Pourtant, le droit de jouissance exclusif sur une partie commune n'est pas un droit de propriété et ne peut pas constituer la partie privative d'un lot de copropriété (Civ, 3ème, 6 juin 2007, n° 0613477), quand bien même il serait affecté d'une quote-part des parties communes correspondant aux charges d'entretien et de conservation supportées par le titulaire du droit (Civ, 3ème, 27 mars 2008, n° 07-11801 ; 4 mai 1995, n° 93-11121).
Ainsi, un lot qui ne serait composé que d'un droit de jouissance exclusif sur une partie commune et d'une quote-part des parties communes devrait être annulé, une telle annulation, logiquement, ne faisant pas disparaître le droit de jouissance mais privant son titulaire de sa qualité de membre du syndicat des copropriétaires.
Il en résulte encore que ce droit de jouissance privatif ne peut être cédé en tout ou partie au propriétaire d'un autre lot qu'avec l'accord du syndicat des copropriétaires (Civ, 3ème, 17 décembre 2013, n° 12-23670).
Ces jurisprudences se retrouvent dans le nouvel article 6-3 de la loi du 10 juillet 1965, dans sa rédaction issue de l'ordonnance du 30 octobre 2019 : « Les parties communes à jouissance privative sont les parties communes affectées à l'usage ou à l'utilité exclusifs d'un lot. Elles appartiennent indivisément à tous les copropriétaires. Le droit de jouissance privative est nécessairement accessoire au lot de copropriété auquel il est attaché. Il ne peut en aucun cas constituer la partie privative d'un lot. Le règlement de copropriété précise, le cas échéant, les charges que le titulaire de ce droit de jouissance privative supporte ».
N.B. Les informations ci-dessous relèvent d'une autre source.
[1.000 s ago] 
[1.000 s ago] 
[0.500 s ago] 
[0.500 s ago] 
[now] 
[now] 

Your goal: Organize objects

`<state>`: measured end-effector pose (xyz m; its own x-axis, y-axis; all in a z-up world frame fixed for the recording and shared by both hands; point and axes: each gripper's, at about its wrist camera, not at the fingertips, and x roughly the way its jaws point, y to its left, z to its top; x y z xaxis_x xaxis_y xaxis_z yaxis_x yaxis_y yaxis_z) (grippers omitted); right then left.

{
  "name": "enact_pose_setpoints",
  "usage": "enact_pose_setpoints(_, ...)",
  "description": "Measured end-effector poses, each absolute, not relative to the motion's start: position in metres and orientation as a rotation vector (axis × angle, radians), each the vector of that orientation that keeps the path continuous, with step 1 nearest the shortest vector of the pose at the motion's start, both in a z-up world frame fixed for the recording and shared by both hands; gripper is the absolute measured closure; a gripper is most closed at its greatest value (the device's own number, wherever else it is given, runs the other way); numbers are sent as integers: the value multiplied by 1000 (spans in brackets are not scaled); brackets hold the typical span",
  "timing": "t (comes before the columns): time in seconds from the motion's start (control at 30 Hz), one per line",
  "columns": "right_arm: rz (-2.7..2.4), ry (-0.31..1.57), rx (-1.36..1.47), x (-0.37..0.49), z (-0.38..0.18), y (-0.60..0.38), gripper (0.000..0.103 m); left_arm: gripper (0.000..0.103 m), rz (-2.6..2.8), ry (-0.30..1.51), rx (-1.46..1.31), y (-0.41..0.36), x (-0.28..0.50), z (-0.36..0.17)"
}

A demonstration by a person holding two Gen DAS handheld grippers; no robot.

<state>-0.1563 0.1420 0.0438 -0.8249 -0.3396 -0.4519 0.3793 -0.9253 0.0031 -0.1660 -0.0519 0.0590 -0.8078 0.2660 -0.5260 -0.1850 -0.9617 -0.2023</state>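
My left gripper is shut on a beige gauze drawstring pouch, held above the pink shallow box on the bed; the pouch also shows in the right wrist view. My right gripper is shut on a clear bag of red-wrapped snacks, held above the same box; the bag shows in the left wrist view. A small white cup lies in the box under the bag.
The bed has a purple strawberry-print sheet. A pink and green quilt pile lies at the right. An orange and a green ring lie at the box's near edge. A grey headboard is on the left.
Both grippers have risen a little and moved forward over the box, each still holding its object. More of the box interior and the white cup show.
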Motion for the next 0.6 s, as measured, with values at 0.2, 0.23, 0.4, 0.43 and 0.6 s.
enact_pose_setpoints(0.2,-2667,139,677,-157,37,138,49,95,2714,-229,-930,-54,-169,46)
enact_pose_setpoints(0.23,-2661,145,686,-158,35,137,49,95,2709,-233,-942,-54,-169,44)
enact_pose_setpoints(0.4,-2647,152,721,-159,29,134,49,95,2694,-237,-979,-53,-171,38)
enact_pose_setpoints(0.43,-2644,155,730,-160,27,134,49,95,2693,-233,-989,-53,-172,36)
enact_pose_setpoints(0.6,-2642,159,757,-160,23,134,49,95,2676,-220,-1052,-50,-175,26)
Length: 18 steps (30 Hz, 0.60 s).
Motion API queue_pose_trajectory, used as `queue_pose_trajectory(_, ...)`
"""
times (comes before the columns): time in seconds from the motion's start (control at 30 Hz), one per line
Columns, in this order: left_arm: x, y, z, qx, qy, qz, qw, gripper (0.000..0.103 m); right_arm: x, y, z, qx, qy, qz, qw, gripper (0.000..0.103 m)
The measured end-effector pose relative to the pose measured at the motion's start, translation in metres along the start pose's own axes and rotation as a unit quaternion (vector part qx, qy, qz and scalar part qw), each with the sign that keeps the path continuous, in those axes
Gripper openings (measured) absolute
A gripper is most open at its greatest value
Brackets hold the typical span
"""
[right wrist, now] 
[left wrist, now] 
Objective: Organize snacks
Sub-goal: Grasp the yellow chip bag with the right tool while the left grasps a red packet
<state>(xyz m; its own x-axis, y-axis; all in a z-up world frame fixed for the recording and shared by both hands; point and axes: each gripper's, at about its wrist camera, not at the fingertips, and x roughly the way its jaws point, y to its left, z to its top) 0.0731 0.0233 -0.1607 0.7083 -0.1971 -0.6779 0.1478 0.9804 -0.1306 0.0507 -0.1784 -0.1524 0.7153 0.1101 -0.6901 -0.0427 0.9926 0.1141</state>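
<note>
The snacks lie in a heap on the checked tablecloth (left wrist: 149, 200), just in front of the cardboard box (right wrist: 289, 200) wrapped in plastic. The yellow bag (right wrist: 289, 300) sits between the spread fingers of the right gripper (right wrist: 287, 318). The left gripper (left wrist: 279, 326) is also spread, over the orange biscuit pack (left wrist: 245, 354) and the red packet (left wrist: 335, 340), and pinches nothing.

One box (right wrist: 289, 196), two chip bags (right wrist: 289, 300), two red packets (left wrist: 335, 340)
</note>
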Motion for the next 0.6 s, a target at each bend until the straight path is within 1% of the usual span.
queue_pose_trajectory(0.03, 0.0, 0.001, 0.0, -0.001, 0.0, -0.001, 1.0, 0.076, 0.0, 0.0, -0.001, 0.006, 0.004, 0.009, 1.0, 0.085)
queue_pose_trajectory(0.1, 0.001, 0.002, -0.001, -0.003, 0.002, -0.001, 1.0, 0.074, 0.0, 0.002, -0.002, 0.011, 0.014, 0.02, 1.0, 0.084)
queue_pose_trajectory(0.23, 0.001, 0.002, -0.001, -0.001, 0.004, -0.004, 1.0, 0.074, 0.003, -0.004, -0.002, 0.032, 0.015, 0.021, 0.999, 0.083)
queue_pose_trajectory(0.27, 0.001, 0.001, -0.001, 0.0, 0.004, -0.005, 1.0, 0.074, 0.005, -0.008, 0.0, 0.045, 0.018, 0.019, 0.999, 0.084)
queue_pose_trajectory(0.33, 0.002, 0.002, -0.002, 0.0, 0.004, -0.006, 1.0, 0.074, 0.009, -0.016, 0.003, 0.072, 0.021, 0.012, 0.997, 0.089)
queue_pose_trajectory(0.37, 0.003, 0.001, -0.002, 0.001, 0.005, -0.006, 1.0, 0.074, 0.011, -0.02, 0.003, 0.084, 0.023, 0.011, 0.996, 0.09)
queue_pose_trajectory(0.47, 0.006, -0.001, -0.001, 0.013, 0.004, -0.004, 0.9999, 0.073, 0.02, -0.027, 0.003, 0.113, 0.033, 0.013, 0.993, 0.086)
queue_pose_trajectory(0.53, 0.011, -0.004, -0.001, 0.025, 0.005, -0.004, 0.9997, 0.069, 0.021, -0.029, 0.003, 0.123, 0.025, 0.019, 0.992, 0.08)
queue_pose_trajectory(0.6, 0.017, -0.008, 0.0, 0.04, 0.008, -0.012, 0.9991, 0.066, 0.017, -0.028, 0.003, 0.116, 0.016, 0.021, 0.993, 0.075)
Dès lors que l'objet du droit d'usage privatif demeure une partie commune il en résulte, conformément à l'article 25 b) de la loi du 10 juillet 1965 que le copropriétaire qui veut effectuer des travaux sur les parties communes dont il a la jouissance privative doit solliciter l'autorisation de l'assemblée générale des copropriétaires (par exemple, Civ 3ème, 23 janvier 2020, n° 18-24676 et une très nombreuse jurisprudence).
En préalable et le cas échéant, il convient naturellement de trancher la question de savoir si la surface litigieuse constitue une partie privative ou est l'objet d'un droit de jouissance exclusif. Les règlements de copropriété et les états descriptifs de division sont parfois confus ou contradictoires. Le juge peut être appelé à les interpréter. Il le fait souverainement (par exemple, Civ, 3ème, 7 janvier 2021, n° 19-19459 ; 6 février 2020, n° 18-18825) sauf s'il les dénature (par exemple, Civ, 3ème, 14 mars 2019, n° 17-33285 ; 12 avril 2018, n° 17-11765 ; 1er février 2018, n° 17-10482).